4. Erziehungspartnerschaft mit den Eltern

4.1. Eltern als Erziehungspartner

Bei einer partnerschaftlichen Zusammenarbeit von Fachkräften und Eltern findet das Kind ideale Entwicklungsbedingungen vor. Es erlebt, dass Familie und Tageseinrichtung eine positive Einstellung zueinander haben und voneinander wissen, dass beide Seiten gleichermaßen an seinem Wohl interessiert sind, sich ergänzen und einander wechselseitig bereichern.

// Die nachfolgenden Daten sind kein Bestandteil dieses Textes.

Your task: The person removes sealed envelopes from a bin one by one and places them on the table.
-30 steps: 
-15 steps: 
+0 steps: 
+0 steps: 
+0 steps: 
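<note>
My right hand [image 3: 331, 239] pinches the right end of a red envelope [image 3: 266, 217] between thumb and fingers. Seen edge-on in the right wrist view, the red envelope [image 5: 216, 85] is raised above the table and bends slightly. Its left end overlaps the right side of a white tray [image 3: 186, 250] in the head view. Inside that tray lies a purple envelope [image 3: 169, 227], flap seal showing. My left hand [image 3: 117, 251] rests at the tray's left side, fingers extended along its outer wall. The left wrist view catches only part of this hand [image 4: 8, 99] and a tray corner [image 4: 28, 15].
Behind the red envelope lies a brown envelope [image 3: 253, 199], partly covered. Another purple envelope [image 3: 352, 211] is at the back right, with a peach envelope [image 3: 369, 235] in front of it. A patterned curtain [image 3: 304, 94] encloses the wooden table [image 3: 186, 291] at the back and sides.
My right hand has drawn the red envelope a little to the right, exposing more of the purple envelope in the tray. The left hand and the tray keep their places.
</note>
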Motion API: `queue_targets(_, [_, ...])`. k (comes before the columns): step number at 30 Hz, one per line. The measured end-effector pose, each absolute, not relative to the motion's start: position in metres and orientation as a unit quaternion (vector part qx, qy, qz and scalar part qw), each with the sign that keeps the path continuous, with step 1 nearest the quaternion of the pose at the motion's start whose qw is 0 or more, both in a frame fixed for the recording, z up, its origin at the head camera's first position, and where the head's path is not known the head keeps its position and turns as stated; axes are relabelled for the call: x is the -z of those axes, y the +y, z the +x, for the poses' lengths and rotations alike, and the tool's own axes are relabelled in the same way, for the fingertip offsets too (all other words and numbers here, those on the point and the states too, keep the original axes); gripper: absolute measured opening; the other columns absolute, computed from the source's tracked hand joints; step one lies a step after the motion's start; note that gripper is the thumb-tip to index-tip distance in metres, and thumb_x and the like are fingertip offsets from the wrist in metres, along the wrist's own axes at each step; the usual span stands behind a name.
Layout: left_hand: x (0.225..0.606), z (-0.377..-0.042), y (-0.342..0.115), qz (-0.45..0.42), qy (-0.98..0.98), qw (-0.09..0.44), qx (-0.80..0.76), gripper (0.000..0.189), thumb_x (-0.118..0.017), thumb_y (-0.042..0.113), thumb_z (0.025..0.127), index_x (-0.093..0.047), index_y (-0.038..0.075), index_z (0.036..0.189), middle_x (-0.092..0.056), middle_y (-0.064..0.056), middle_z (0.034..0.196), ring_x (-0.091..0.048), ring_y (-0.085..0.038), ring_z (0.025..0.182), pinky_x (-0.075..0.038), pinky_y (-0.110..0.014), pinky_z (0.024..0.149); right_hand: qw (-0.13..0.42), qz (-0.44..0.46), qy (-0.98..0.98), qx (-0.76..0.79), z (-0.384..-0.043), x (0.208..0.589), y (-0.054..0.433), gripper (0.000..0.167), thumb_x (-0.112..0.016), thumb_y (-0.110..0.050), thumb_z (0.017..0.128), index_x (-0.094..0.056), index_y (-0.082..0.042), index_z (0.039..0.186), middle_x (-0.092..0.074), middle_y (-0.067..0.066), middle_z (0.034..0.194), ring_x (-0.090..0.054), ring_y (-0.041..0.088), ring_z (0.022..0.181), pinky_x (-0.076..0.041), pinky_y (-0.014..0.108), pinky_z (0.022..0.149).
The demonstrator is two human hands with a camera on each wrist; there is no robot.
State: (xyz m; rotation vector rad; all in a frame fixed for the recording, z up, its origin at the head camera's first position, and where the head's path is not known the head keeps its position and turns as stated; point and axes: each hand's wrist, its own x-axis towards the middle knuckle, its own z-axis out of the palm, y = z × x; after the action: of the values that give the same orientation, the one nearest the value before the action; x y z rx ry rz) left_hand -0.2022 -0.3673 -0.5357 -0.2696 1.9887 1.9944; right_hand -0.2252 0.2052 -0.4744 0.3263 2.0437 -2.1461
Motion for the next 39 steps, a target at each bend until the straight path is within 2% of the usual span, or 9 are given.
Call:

4.2. Austausch mit den Eltern

In unserer Einrichtung ist uns wichtig, dass Eltern und pädagogische Fachkräfte sich füreinander öffnen und wichtige Informationen, das Kind betreffend, austauschen und die Erziehungsziele und -stile aufeinander abstimmen. Wir legen großen Wert darauf, bei Erziehungsschwierigkeiten und Problemen uns gegenseitig zu unterstützen und miteinander zu kooperieren. Im Kontext einer solchen Erziehungs- und Bildungspartnerschaft können wir u.a. aufklärend und unterstützend wirken, indem wir die Eltern z.B. über altersgemäße Beschäftigungsmöglichkeiten, Bildungsangebote, Spiele oder Bücher informieren. Neben täglichen Tür- und Angelgesprächen finden regelmäßig

Eingewöhnungs-, Entwicklungs- bzw. Abschlussgespräche statt. Wichtig hierbei ist uns eine gute Gesprächsatmosphäre, Zeit und Ruhe, spürbares Interesse am Kind sowie an den Erfahrungen und Vorstellungen der Eltern. Es geht uns immer darum ein Vertrauensverhältnis aufzubauen bzw. zu erhalten und Genaueres über das Kind und dessen familiäres Umfeld zu erfahren. Das stellt für unsere Arbeit eine unerlässliche Voraussetzung dar.


5. Feste und Feiern

Einmal im Jahr, an seinem Geburtstag, steht das Kind im Mittelpunkt des Krippengeschehens. Das Kind bekommt eine selbst gebastelte Geburtstagskrone sowie eine von den Kindern gestaltete Geburtstagskerze. Eine Nikolaus- und Adventsfeier und ein Faschingsfest finden krippenintern statt. Auch Eltern, Großeltern und Geschwister haben die Möglichkeit an verschiedenen Festen in unserer Krippe teilzunehmen. So wollen wir gemeinsam das Laternenfest feiern, ebenso gibt es ein jährliches Sommerfest. Weitere projektgebundene Feierlichkeiten ergeben sich aus der Situation heraus.


6. Eine ganz besondere Art der Mobilität

6.1. Lastenräder statt Bollerwagen.

Auf Grund des Nichtvorhandenseins eines Gartens und der permanenten Suche nach Spielmöglichkeiten im Freien für Krippenkinder, konnten wir durch Spenden des Bezirksausschusses und der Münchner Bank Neuhausen den Bollerwagen durch zwei Elektro-Lastenräder ersetzen. Die Kinder haben so die Möglichkeit, sich mit vielen neuen Entdeckungsmöglichkeiten ihrer Umgebung und ihrer Natur auseinanderzusetzen. Außerdem wird bereits Krippenkindern ihre Zukunft nahegebracht, indem sie am technischen Wandel unserer Zeit teilhaben. Da die Einrichtung großen Wert auf das Erkunden und Entdecken der Natur und der Umwelt legt, finden die Ausflüge mit den Lastenrädern täglich und bei jedem Wetter statt.